This work uncovers uSpectre, a novel transient-execution attack rooted in microcode-level branch misprediction, which leaks otherwise inaccessible data via microarchitectural transient windows. To address this, the authors first formalize the uSpectre attack paradigm, systematically discover and validate multiple new variants, and unify the underlying mechanism across over ten Spectre/Meltdown-style attacks. Leveraging microarchitectural reverse engineering, microcode behavioral modeling, and hardware-level side-channel analysis, they empirically confirm uSpectre’s cross-generational presence on mainstream Intel processors—from Coffee Lake to Raptor Lake.

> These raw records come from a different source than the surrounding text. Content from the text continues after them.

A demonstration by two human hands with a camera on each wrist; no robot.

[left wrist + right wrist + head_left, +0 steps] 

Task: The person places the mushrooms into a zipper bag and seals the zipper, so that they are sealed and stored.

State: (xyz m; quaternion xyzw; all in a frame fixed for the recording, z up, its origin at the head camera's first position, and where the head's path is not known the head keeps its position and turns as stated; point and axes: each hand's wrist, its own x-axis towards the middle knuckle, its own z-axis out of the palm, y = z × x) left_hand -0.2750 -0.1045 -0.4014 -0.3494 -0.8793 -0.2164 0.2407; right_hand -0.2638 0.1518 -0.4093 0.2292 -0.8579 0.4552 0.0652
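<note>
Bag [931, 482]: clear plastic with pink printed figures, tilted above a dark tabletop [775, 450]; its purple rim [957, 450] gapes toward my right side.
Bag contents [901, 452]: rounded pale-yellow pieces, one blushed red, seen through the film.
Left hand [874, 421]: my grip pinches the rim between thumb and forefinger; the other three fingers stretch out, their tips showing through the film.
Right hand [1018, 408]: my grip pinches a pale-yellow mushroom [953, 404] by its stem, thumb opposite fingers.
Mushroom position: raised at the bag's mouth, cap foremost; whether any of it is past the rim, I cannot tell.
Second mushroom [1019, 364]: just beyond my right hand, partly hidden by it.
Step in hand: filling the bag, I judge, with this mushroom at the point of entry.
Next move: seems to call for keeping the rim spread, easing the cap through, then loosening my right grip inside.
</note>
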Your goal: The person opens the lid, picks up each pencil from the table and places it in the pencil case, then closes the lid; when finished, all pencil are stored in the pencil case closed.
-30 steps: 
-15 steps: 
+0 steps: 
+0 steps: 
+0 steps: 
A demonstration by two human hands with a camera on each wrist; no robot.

They further propose uSLH, the first dedicated defense mechanism, which effectively mitigates uSpectre exploitation with zero performance overhead. Crucially, the study demonstrates that uSpectre is not a Spectre variant but a more fundamental, pervasive threat originating at the microcode layer—exposing a previously overlooked attack surface in modern CPUs.

We present uSpectre, a new class of transient execution attacks that exploit microcode branch mispredictions to transiently leak sensitive data. We find that many long-known and recently-discovered transient execution attacks, which were previously categorized as Spectre or Meltdown variants, are actually instances of uSpectre on some Intel microarchitectures. Based on our observations, we discover multiple new uSpectre attacks and present a defense against uSpectre vulnerabilities, called uSLH.